EXERCISE GOAL | Give the number of lines that contain "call" in the listing, and write nothing else.
[RECORDS SHOWN Boundary: Start]
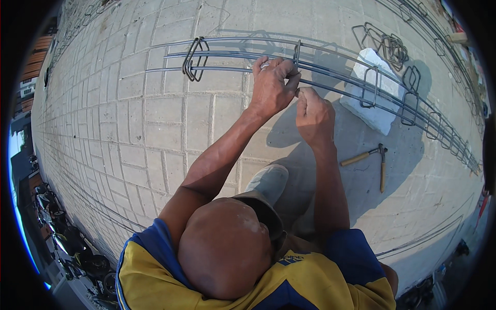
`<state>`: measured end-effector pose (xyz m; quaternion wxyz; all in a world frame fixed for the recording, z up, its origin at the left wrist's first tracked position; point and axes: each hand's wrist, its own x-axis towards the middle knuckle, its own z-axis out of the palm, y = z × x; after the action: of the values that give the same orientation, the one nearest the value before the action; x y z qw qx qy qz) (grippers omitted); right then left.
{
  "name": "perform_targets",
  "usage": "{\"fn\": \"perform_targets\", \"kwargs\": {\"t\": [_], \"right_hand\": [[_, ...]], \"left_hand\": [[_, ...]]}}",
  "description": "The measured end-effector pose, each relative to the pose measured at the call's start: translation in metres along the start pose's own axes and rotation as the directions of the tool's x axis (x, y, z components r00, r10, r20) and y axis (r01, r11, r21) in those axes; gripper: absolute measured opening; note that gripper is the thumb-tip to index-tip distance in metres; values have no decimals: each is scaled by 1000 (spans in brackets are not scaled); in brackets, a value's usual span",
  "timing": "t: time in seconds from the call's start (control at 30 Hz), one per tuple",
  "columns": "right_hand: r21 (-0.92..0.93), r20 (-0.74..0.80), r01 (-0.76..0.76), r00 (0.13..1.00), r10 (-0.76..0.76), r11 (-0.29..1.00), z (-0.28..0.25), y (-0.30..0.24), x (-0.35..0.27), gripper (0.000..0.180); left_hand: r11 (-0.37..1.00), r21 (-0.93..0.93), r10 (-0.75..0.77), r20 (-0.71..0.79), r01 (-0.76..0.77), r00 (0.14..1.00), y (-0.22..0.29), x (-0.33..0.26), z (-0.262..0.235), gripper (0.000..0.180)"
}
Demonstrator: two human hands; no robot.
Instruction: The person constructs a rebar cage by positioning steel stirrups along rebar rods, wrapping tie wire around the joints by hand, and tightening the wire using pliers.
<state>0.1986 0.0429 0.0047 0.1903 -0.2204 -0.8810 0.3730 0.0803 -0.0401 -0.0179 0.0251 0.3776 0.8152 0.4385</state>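
A long, narrow rebar cage [235, 53] of thin steel bars runs across in front of me. My left hand [274, 87] is closed over its lower bars, beside an upright wire stirrup [297, 51]. Just below and right of it, my right hand [314, 116] is held in a pinch, thumb and forefinger together; whatever lies between them is too small to make out. Several stirrups are bunched on the cage's left part [194, 59], and others are spread along the bars to the right.
Under the cage's right part lies a white slab [380, 116]. Loose bent stirrups [395, 51] are heaped behind it. Pincers [382, 168] with spread handles lie on the paving [165, 126] right of my right arm. More bar cages [439, 39] stretch along the far right; motorcycles [70, 240] stand far left.
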Motion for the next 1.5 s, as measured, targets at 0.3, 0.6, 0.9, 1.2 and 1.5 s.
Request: {"fn": "perform_targets", "kwargs": {"t": [0.3,0.6,0.9,1.2,1.5], "right_hand": [[-203,509,-61,846,158,977,-25,56,127,21],[-509,834,-237,100,542,827,-18,75,146,18],[-533,70,42,998,-5,845,0,9,0,28],[-128,45,-104,993,110,986,23,-1,-21,15],[-279,68,181,983,-168,943,-33,13,51,20]], "left_hand": [[998,10,60,58,-61,996,-3,-2,-2,7],[994,4,108,188,-111,976,-10,7,0,8],[988,121,60,238,-91,969,-4,8,-6,13],[903,-5,415,260,-429,872,-37,5,-20,12],[924,69,369,106,-377,924,-32,-4,-3,12]]}}
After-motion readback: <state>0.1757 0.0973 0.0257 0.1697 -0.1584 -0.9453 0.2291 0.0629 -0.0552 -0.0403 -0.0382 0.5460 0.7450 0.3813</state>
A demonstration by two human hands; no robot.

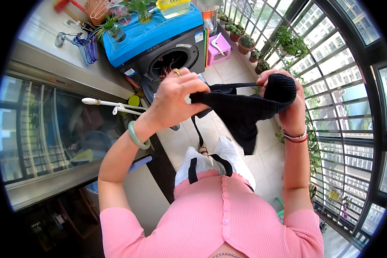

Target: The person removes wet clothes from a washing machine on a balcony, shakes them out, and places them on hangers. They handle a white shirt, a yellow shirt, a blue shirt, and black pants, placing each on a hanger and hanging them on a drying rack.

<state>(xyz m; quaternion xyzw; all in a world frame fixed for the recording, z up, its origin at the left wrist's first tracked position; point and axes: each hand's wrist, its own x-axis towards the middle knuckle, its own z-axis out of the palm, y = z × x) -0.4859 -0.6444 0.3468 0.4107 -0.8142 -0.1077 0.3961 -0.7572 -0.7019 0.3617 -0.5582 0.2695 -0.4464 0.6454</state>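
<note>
A black ribbed knit garment [241, 107] hangs stretched between my hands, with a thin strap dangling below it. My left hand [176, 94] grips one end of its ribbed edge, fingers closed around the fabric. At the other end, my right hand [288, 101] is wrapped round a bunched, rolled part of the knit. The rest of the cloth droops in loose folds above the tiled floor. Its exact kind cannot be made out. Beyond my left hand stands a front-loading washing machine [176, 60], its round door swung open and some dark reddish fabric visible in the drum.
A blue cover [146, 32] with potted plants lies over the washer. Beside it is a pink stool [218, 49]. Blue-purple hangers [86, 48] hang on the left wall, and a white pole [112, 104] juts out below. Potted plants [246, 42] line the barred window on the right.
</note>
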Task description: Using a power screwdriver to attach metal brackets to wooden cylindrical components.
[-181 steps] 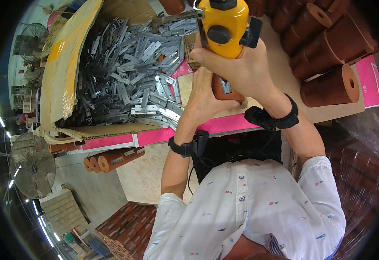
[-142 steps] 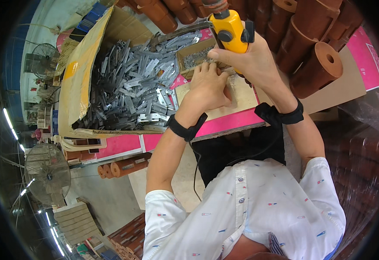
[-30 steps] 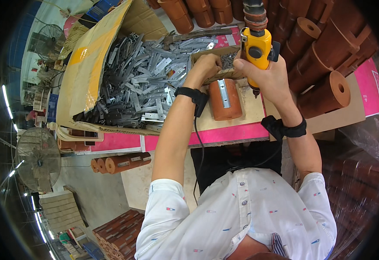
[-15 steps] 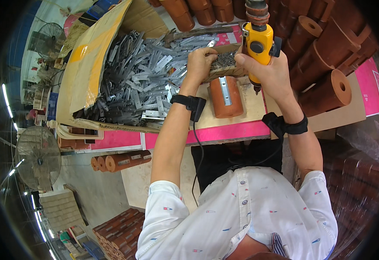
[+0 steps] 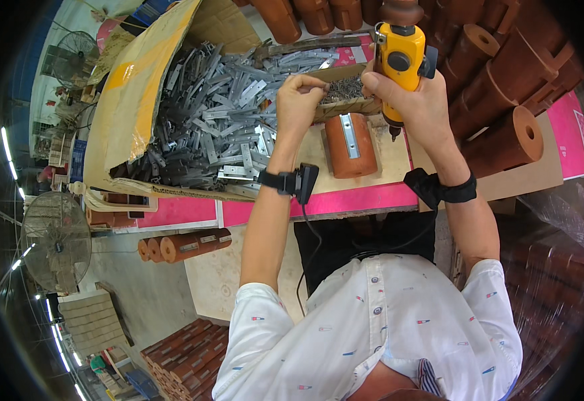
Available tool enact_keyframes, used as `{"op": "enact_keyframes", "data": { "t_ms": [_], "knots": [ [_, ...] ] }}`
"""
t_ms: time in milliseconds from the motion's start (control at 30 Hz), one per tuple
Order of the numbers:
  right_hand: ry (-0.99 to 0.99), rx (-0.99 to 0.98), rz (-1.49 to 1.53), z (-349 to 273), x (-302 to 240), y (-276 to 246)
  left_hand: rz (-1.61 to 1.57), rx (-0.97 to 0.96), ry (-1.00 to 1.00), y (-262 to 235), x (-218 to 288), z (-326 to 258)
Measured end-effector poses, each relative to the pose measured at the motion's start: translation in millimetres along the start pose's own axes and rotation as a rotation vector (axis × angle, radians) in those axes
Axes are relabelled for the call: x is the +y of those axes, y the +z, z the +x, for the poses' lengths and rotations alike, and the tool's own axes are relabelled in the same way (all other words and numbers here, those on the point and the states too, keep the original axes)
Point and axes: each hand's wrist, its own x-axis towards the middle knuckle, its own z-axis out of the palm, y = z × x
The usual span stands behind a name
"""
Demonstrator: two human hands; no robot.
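My right hand is wrapped round a yellow power screwdriver, which hangs upright with its bit pointing down. The bit is just right of a reddish-brown cylinder, apart from it. Along the cylinder's top lies a silver metal strip with holes. My left hand is at the left end of a small cardboard box of screws, thumb and fingertips pinched together. Whatever is between those fingertips is too small to make out.
A big open carton full of metal strips stands on the left. More brown cylinders are stacked at the right and back. Several cylinders lie below the pink table edge. A cable runs from my left wrist strap.
My left hand has drawn back slightly to the left and toward me from the screw box. The screwdriver in my right hand has shifted only a little.
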Motion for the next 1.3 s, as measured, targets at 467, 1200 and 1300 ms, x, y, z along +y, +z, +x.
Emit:
{"op": "enact_keyframes", "data": {
  "t_ms": [467,1200,1300],
  "knots": [
    [-0.111,0.014,0.036,18.2,-13.9,32.7,-0.367,-0.131,-0.211,-8.5,39.9,-90.6],
    [-0.126,0.004,0.084,15.4,-18.7,48.6,-0.164,-0.129,-0.102,4.4,36.2,-95.8],
    [-0.151,0.015,0.06,16.3,-15.8,48.2,-0.17,-0.12,-0.08,7.1,33.4,-95.4]
  ]
}}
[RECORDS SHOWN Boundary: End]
RESPONSE FOR THIS EXERCISE | 3